表174 北陸地域におけるスーパーの展開状況

表174 北陸地域におけるスーパーの展開状況
 福井県における大型店の展開は福井市においてもっとも顕著であった。大型店は、七〇年代初頭まではすべて県外資本の進出によって行われた。県外資本の進出は、一九六二年(昭和三七)の加藤ビルディング百貨店の開設計画にはじまる。この百貨店の開設では当初核店舗として高島屋(本社大阪)が考えられたが、地元側の反対もあり、核店舗をのぞいて寄合百貨店として開設された。したがって、この時は県外資本の進出はくい止められたといえる。しかし六七年九月には大手量販店のほていや(のちのユニー、本社名古屋)が福井駅前に進出した。ほていやは翌六八年九月にも駅前に二号店を開店した。また七一年四月にはジャスコ(本社大阪)が福井駅前のファッションランド・パルに進出した。
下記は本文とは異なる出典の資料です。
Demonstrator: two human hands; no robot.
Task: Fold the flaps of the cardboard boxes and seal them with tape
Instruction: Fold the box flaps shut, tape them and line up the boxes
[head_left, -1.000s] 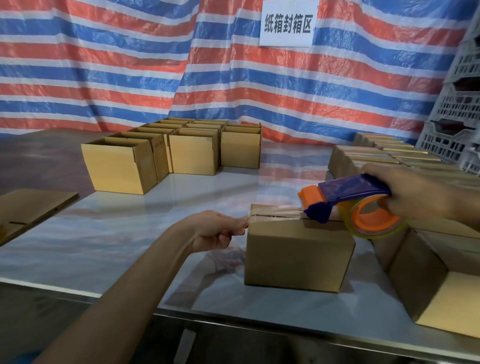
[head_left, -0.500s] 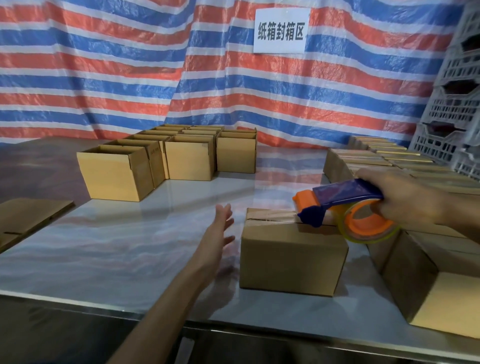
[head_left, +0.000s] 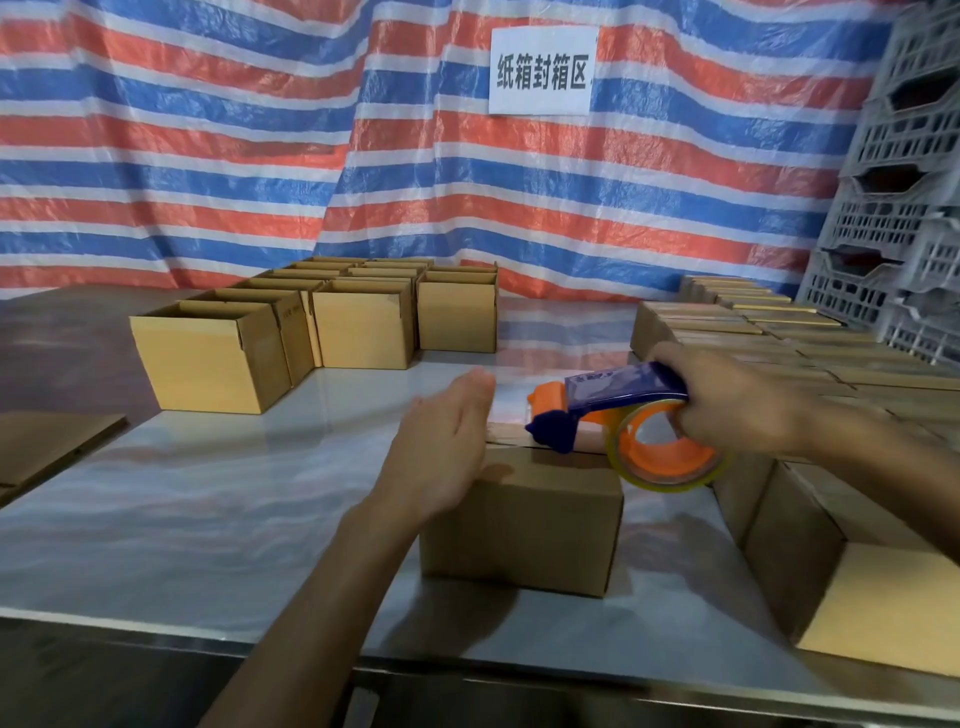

同年一〇月には、地元の百貨店だるま屋も増床を申請した。
 福井駅前は、あいつぐ大手量販店の進出によって競争が激しくなった。だるま屋は、西武百貨店(本社東京)と業務提携を結び、「東京ファッションの高級衣料」を主力商品として導入することを決定した(『福井新聞』45・11・7)。これに対して、ほていやも増築を計画し北陸地域ではじめてのインテリア部門への進出を企図した(『北陸中日新聞』45・12・3)。このため福井駅前はあたかも東京、大阪、名古屋の「三大資本」が激突したかの感を呈したといわれる(『毎日新聞』46・3・6)。